Tinubu’s New Tax Laws: What Do They Mean for You and Nigeria?
By [Chidike
Edmond Ojuyenum]
On June 26, 2025, President Bola Ahmed Tinubu signed four big tax reform bills into law. You might have heard about it on the news — but what does it really mean for you, your wallet, and the country?
President
Tinubu called it “the way forward for our country’s prosperity.” But let’s
bring it down from government speeches to everyday life.
So, What Are These New Tax Laws?
The new laws
are:
Nigeria
Tax Act (NTA), 2025 – Combines many old tax laws into one clear rulebook.
Easier for businesses and citizens to know what to pay.
Nigeria
Tax Administration Act (NTAA), 2025 – Sets a single, modern system for tax
administration nationwide. Less confusion, fewer overlaps.
Nigeria
Revenue Service Act (NRSA), 2025 – Replaces the old FIRS with a stronger,
more independent Nigeria Revenue Service (NRS). They’ll be better equipped to
collect taxes fairly and efficiently.
Joint
Revenue Board Act (JRBA), 2025 – Creates a board to coordinate tax policies
between federal, state, and local governments. Designed to end “multiple
taxation” headaches.
Where to Find These Laws
You can access copies or analyses of these Acts from:
· The official Fiscal Reforms site (e.g. the draft Nigeria Tax Bill 2024 (HB. 1759))
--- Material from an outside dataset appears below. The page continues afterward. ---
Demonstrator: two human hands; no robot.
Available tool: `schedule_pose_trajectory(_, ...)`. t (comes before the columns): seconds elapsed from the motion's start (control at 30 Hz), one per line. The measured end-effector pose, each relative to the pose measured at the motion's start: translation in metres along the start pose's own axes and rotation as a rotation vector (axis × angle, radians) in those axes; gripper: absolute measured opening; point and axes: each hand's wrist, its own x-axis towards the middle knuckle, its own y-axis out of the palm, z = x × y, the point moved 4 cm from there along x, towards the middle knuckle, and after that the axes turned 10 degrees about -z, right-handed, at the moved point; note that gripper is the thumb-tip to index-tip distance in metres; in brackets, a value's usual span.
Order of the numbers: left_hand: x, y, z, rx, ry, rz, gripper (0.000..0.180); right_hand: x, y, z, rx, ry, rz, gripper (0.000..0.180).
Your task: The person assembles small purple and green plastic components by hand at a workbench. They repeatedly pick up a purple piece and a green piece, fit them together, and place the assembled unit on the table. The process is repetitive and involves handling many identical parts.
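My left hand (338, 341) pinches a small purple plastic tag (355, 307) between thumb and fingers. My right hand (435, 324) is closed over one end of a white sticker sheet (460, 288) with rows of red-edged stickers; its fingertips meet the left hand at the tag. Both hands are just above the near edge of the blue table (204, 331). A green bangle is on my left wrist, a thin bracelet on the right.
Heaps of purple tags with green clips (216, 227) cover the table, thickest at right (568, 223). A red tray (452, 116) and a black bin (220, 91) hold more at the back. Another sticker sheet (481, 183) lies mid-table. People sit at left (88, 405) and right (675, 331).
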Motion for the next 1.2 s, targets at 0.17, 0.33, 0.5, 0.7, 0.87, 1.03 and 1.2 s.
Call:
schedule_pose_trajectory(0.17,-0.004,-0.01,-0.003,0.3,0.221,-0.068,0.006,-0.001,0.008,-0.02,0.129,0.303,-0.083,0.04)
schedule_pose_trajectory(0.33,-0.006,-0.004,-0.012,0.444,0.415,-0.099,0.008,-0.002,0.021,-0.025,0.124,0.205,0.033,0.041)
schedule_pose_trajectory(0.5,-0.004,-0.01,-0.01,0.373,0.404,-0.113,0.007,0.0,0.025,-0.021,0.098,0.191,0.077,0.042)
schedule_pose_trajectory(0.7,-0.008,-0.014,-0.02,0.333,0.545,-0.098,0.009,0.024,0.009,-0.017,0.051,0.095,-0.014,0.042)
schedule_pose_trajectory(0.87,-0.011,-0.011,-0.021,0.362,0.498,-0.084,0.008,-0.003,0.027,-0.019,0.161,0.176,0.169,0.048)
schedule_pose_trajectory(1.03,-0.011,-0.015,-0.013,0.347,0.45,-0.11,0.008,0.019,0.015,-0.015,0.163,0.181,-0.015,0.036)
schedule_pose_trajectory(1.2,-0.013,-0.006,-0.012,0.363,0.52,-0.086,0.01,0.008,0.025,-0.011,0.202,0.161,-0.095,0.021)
· PwC’s guide: The Nigeria Tax Reform Acts – Top 20 Changes to Know and Top 6 Things to Do
· KPMG’s note on The Nigeria Tax Act (NTA), 2025
· Policy and Legislative Advocacy Centre (PLAC): Analysis of the Nigerian Tax Reform Bills
· Official government channels like statehouse.gov.ng
Why Did Tinubu Sign These Laws?
- Ease of Doing Business: Businesses were drowning in multiple, overlapping
taxes. These laws simplify things.
- Boost Government Revenue: Nigeria can’t depend on oil forever. We need new
ways to fund roads, schools, and hospitals.
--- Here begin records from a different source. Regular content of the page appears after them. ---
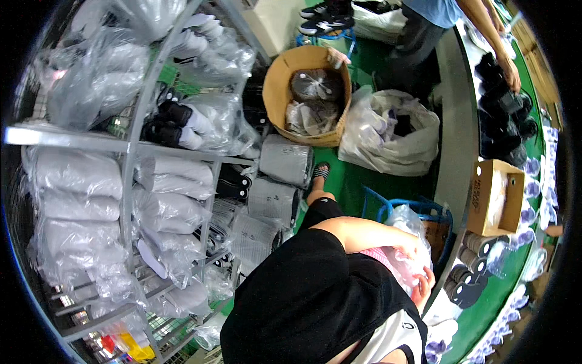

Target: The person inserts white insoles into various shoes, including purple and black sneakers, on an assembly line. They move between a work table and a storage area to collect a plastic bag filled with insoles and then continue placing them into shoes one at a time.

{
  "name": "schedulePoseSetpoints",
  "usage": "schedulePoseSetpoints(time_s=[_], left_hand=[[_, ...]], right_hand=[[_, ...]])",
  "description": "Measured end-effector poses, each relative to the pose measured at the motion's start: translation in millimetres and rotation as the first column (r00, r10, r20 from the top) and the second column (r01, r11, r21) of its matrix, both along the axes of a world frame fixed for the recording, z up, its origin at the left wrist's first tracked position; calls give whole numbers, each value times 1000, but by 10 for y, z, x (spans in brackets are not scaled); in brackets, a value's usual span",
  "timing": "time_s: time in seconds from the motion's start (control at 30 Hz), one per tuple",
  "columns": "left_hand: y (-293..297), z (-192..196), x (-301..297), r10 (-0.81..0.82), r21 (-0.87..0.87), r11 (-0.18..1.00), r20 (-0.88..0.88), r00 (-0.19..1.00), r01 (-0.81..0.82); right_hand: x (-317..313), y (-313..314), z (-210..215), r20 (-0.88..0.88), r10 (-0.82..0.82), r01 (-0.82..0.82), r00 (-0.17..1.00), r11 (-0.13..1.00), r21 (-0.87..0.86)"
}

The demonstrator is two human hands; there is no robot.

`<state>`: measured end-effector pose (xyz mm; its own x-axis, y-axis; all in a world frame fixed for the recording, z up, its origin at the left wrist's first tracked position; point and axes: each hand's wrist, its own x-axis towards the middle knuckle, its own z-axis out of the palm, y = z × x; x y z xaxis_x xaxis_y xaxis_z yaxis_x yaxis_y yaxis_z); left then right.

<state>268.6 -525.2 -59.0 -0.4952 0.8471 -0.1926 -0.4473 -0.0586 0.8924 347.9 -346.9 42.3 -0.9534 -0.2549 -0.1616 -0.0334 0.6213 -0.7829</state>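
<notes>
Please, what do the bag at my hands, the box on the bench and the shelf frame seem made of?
Bag: probably thin plastic, translucent and shiny.
Box: likely cardboard, matt brown, thin flat walls.
Shelf frame: probably metal, silvery with highlights.

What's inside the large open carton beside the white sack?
The carton holds a plastic-wrapped dark bundle and, nearer the person, a clear plastic bag whose contents are unclear. Whatever lies beneath them is covered.
</notes>
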Motion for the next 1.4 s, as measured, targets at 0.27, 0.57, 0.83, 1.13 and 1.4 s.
schedulePoseSetpoints(time_s=[0.27,0.57,0.83,1.13,1.4], left_hand=[[-319,381,-39,132,-450,826,-431,892,-340],[-668,660,-323,-149,-208,974,-315,937,85],[-472,271,-390,98,-242,963,-90,991,-117],[-254,314,-290,184,-415,837,-401,897,-357],[-144,401,-287,221,-475,740,-496,839,-476]], right_hand=[[45,-193,-38,449,-319,492,835,798,-348],[-166,-410,17,476,-240,371,846,906,-203],[-296,-449,-98,252,-409,477,877,804,-356],[-69,-314,46,-347,-56,125,936,975,181],[144,-137,-138,-194,-138,161,971,981,106]])
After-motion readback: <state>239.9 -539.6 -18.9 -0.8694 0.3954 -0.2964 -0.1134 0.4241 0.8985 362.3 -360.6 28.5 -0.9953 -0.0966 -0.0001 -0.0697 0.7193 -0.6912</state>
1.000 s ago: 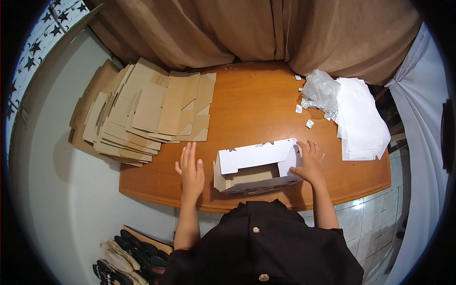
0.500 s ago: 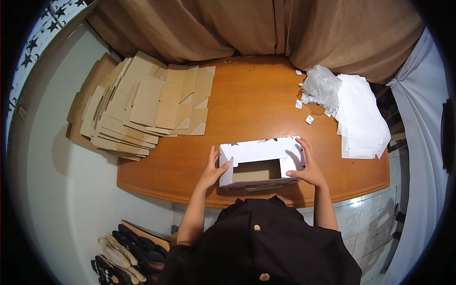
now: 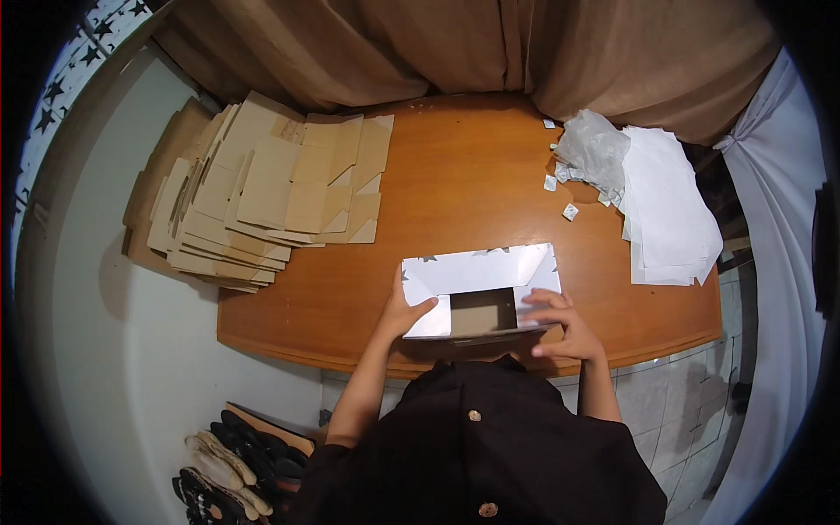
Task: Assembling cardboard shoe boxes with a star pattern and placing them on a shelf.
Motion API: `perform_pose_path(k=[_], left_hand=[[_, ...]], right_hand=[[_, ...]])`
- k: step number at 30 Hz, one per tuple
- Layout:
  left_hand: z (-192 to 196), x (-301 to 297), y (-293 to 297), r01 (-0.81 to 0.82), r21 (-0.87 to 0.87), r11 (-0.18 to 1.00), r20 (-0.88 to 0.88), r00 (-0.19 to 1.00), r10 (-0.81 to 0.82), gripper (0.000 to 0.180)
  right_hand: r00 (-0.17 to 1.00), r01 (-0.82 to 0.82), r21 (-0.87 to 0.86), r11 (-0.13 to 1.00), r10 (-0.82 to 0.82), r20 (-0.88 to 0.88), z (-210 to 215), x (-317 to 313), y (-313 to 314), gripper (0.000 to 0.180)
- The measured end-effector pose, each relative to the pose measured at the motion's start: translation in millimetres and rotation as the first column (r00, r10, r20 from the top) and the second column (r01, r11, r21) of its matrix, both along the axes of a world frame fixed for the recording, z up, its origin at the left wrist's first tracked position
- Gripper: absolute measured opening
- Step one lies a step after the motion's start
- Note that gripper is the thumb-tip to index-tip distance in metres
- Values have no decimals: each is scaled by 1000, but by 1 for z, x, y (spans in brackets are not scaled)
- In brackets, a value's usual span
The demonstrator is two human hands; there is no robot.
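Note:
A white cardboard box (image 3: 479, 274) with dark star prints along its edges lies at the near side of the wooden table, in front of my body. Its flaps are folded inward around an opening that shows the brown inside. My left hand (image 3: 404, 306) grips the box's left end, thumb on the flap and fingers along the outer side. Over the right end flap hovers my right hand (image 3: 562, 325), its fingers apart and slightly blurred. Whether those fingertips touch the flap I cannot tell.
Flattened brown cardboard boxes (image 3: 262, 188) are stacked at the table's left. At the right are white paper sheets (image 3: 672, 210), a clear plastic bag (image 3: 591, 153) and several small white packets (image 3: 570, 212). Brown curtain (image 3: 350, 44) hangs behind; shoes (image 3: 232, 464) lie below left.
The end flaps have come down flatter beside the opening. My right hand has left the box's far right corner and moved nearer, fingers spreading. My left thumb has slid right onto the flap.

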State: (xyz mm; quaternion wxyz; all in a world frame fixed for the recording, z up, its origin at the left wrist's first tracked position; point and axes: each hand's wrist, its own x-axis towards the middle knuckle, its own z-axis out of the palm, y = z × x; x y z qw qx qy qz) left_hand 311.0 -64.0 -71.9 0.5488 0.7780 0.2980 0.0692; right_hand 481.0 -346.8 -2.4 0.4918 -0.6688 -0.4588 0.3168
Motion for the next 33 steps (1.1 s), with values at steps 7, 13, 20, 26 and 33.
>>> perform_pose_path(k=[7, 13, 20, 26, 33], left_hand=[[-9, -17, -3, -34, -364, 931, 185, 977, 108, 92], [-13, -12, -14, -46, -352, 935, 216, 968, 129, 95], [-18, -10, -15, -83, -379, 922, 203, 964, 171, 89], [36, -9, -12, -131, -310, 942, 282, 933, 222, 74], [150, 5, -26, -130, 808, 575, 230, 968, -104, 67]], right_hand=[[652, 522, 124, 844, -488, 580, -32, -23, 35, 44], [516, 419, -16, 908, -223, 827, -33, -25, 39, 20], [570, 329, -87, 940, -125, 812, -32, -20, 38, 26], [642, 380, 35, 924, -290, 710, -26, -26, 44, 41], [898, 402, 318, 858, -438, 46, -21, -18, 96, 55]])
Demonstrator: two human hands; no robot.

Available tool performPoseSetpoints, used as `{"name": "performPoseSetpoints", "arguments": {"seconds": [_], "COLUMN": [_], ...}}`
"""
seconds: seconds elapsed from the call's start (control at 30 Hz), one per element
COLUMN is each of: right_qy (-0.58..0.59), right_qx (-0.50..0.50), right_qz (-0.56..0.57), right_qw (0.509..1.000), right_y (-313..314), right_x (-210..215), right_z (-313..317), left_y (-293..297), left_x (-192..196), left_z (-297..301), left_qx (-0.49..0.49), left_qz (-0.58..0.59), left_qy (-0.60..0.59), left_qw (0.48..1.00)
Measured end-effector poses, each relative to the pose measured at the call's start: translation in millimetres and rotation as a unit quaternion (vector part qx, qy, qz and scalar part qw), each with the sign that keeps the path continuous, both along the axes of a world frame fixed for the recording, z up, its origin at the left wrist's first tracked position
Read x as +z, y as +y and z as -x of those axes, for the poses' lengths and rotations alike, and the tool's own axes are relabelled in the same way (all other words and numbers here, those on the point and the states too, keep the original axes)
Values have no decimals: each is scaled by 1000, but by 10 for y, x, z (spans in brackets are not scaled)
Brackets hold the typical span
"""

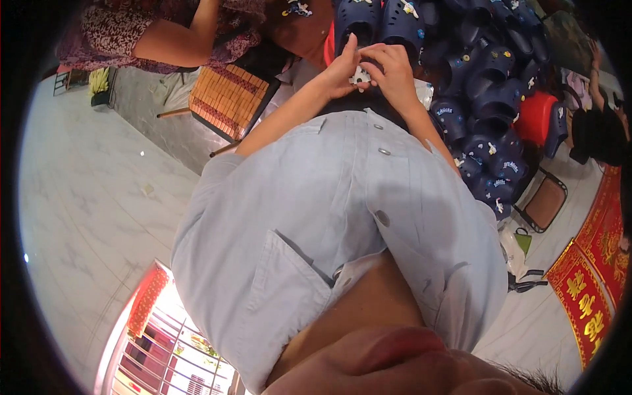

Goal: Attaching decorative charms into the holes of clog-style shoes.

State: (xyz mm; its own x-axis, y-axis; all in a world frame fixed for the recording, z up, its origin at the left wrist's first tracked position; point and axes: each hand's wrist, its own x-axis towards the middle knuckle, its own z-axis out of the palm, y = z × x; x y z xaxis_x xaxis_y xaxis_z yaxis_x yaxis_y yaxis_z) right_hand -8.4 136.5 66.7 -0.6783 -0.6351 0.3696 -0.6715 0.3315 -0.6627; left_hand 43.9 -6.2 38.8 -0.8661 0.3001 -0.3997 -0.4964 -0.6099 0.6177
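My left hand (pixel 338 74) and my right hand (pixel 394 74) meet in front of my chest, fingers curled inward. Between their fingertips is a small white piece with dark spots (pixel 360 76), gripped from both sides. Its exact kind is too small to make out. Just beyond the hands, a navy clog with holes (pixel 403 25) bears a small decorative charm. Another navy clog (pixel 356 18) is beside it on the left, partly behind my left thumb. A whitish packet (pixel 424 93) lies by my right wrist.
A large heap of navy clogs (pixel 490 92) with charms fills the right side, next to a red stool or tub (pixel 534 118). At left stands a chair with a slatted bamboo seat (pixel 227 100). Beside it, another person's arm (pixel 176 43) shows. A brown-seated stool (pixel 545 201) is at right.
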Motion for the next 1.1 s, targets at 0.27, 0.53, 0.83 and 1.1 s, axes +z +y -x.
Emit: {"name": "performPoseSetpoints", "arguments": {"seconds": [0.27, 0.53, 0.83, 1.1], "right_qy": [-62, -300, -320, -106], "right_qx": [-83, -163, -142, -158], "right_qz": [66, 223, 184, 20], "right_qw": [992, 913, 919, 981], "right_y": [37, 32, -200, -215], "right_x": [18, -238, -375, -354], "right_z": [-151, -123, -128, -21], "left_y": [16, -87, -322, -843], "left_x": [-43, -20, -50, -446], "left_z": [-7, -39, -100, 304], "left_qx": [-23, 57, 121, 216], "left_qz": [4, 147, 269, 402], "left_qy": [14, 70, 73, 107], "left_qw": [1000, 985, 953, 883]}}
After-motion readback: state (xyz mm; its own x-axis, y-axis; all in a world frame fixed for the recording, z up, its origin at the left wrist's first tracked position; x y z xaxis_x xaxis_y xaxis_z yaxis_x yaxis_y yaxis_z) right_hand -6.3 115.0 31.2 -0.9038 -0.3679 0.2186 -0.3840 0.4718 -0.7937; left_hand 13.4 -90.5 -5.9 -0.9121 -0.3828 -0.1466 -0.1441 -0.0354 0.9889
- Fairer System: Richer people and big companies, especially those
in the digital economy, will pay more. Smaller businesses get some relief.
As President
Tinubu said during the signing ceremony:
“We have
changed the roads, we have opened the doors to a new economy and business
opportunities. We have shown the world that Nigeria is ready and open for business.”
How Will This Affect You?
Here’s the
honest truth:
Workers
and Salaries:
- Lower-income earners may pay less tax.
- Higher earners will pay more.
- Your employer might ask for your Tax Identification
Number (TIN) more often.
Businesses
(especially small ones):
- Lower tax rates if you annual revenue is below ₦100million
yearly.
- Digital businesses (e.g. online stores, streaming
services) will pay taxes, even if they’re foreign companies.
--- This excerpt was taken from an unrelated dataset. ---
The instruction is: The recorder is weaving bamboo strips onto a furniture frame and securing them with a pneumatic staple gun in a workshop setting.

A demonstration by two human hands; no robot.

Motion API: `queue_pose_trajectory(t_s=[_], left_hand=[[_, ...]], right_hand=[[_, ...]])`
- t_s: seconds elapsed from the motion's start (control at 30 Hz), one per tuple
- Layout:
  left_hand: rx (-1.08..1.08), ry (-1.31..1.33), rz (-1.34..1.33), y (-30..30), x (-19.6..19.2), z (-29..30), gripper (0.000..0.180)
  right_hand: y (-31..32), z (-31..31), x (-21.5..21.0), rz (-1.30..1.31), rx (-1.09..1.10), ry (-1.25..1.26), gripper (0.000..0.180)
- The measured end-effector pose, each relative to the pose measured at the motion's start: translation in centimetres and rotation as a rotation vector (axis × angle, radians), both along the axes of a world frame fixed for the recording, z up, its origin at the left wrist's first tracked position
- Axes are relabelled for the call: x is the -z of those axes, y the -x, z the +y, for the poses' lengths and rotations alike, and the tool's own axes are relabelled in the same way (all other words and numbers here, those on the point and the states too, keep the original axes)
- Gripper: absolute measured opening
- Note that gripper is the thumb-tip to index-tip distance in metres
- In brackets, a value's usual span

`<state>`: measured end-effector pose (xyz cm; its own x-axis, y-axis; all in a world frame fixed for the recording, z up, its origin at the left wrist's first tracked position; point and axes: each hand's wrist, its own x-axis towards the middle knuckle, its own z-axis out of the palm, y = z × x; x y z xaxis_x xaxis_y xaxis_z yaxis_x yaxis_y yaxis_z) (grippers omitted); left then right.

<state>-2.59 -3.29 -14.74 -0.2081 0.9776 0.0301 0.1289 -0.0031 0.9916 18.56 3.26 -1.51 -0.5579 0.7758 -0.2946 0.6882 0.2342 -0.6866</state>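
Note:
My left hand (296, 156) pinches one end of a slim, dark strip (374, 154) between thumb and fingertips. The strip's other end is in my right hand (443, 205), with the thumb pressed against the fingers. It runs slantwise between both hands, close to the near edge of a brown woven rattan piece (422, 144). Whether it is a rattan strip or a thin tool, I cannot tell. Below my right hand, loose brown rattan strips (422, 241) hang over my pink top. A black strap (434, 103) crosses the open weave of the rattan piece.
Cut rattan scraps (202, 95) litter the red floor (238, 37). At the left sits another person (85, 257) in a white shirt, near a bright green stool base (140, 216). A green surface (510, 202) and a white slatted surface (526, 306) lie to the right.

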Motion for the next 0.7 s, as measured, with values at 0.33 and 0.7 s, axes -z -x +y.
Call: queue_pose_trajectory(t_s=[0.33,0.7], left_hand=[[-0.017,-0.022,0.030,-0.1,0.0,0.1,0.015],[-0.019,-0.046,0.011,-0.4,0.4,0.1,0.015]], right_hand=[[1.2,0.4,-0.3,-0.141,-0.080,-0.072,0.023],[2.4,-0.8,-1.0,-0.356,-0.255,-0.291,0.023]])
- Filing tax returns might get simpler — but you have
to stay compliant.
Ordinary
Citizens:
- Potential for better roads, power, and public
services if taxes are used wisely.
- Costs of some digital services might go up as
businesses adjust to new taxes.
- Everyone will deal more directly with tax
authorities — for things like opening bank accounts, buying property, or
registering a business.
The Big Picture
These reforms
are huge. As PwC put it in their guide, they’re “the most significant overhaul
of Nigeria’s tax system in decades.”
But success
depends on two things:
- People and businesses paying their fair share.
- Government spending tax money transparently.
President
Tinubu called this a “new lease of life” for Nigerians. Let’s hope it truly
unlocks more jobs, better infrastructure, and a stronger economy.
Quick Tip: If you’re running a business or earning income online,
talk to a tax advisor. It’s better to understand your obligations now than face
fines later.
Nigeria is changing. Let’s keep up — and hold our leaders accountable so these changes bring real benefits.